== TASK GOAL ==
Repeat the listing word for word, but skip any pictures.

== COLLECTED MATERIAL ==

Content starts

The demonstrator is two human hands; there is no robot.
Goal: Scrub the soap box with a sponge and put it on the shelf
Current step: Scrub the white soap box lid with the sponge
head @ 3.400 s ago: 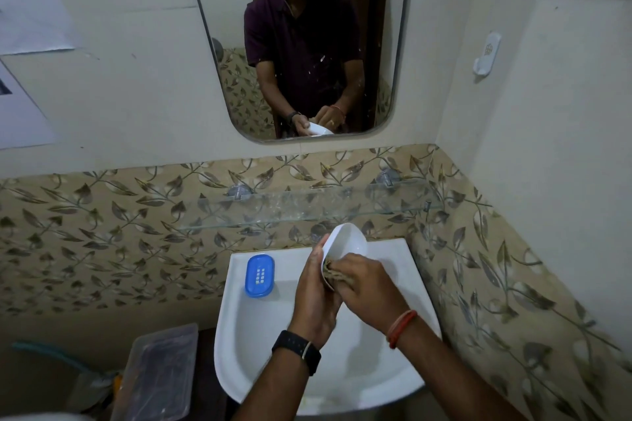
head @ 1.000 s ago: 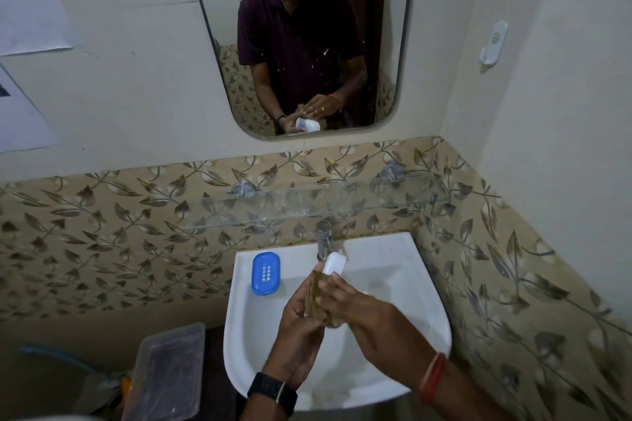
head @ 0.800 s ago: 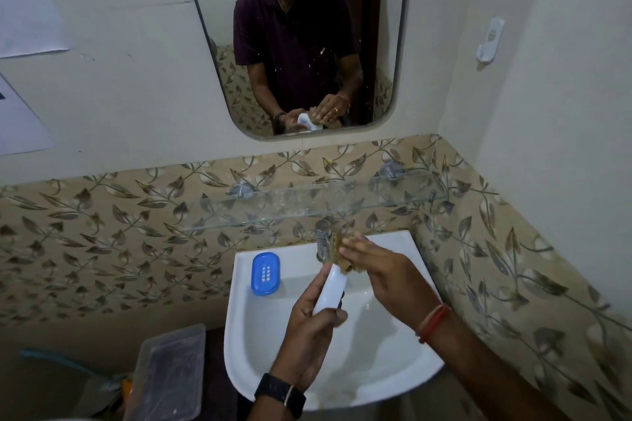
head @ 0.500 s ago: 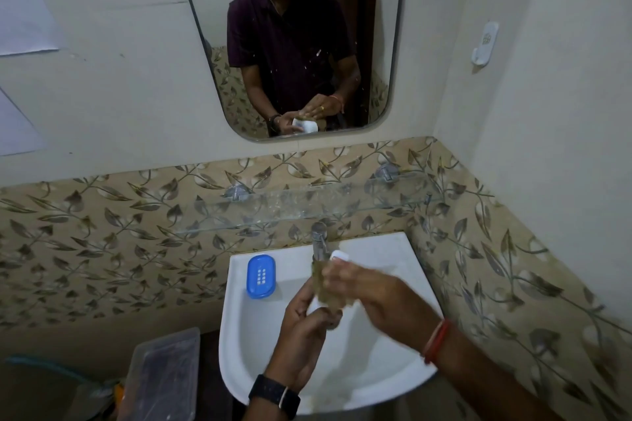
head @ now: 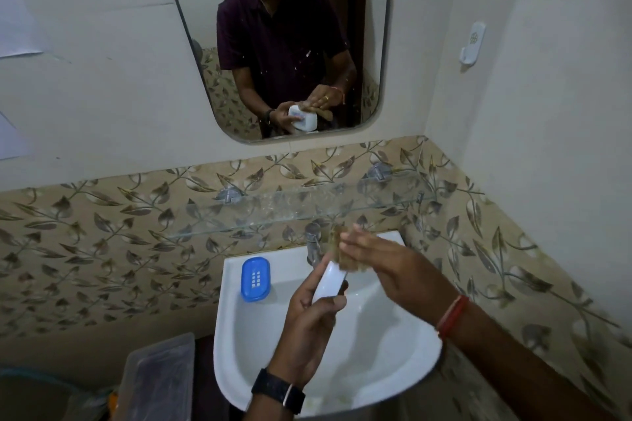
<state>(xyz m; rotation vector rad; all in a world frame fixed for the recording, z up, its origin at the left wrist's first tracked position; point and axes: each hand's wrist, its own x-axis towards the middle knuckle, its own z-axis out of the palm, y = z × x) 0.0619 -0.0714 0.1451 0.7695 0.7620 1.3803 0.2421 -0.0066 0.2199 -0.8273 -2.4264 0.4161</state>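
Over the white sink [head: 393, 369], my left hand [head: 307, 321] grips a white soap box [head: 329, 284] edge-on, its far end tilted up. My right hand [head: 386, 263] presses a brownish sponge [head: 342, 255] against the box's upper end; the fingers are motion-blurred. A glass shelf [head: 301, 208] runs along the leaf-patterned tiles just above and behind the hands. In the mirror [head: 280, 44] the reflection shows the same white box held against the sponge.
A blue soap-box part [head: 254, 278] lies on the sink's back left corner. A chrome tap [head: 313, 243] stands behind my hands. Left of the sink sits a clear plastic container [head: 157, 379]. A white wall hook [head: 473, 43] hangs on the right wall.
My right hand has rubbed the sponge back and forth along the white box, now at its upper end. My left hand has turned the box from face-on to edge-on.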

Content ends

== FINAL ANSWER ==
The demonstrator is two human hands; there is no robot.
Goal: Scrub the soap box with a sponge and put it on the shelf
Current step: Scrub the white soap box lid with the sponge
head @ 3.400 s ago: 
head @ 1.000 s ago: 
head @ 0.800 s ago: 
head @ 0.500 s ago: 
head @ now: 
<state>(xyz m; rotation vector rad; all in a world frame fixed for the recording, z up, its origin at the left wrist's first tracked position; point and axes: each hand's wrist, its own x-axis towards the middle knuckle, its own z-axis out of the palm, y = z × x) 0.0619 -0.0714 0.1451 0.7695 0.7620 1.3803 0.2421 -0.0066 0.2199 -0.8273 -2.4264 0.4161</state>
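Over the white sink [head: 393, 369], my left hand [head: 307, 321] grips a white soap box [head: 329, 284] edge-on, its far end tilted up. My right hand [head: 386, 263] presses a brownish sponge [head: 342, 255] against the box's upper end; the fingers are motion-blurred. A glass shelf [head: 301, 208] runs along the leaf-patterned tiles just above and behind the hands. In the mirror [head: 280, 44] the reflection shows the same white box held against the sponge.
A blue soap-box part [head: 254, 278] lies on the sink's back left corner. A chrome tap [head: 313, 243] stands behind my hands. Left of the sink sits a clear plastic container [head: 157, 379]. A white wall hook [head: 473, 43] hangs on the right wall.
My right hand has rubbed the sponge back and forth along the white box, now at its upper end. My left hand has turned the box from face-on to edge-on.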

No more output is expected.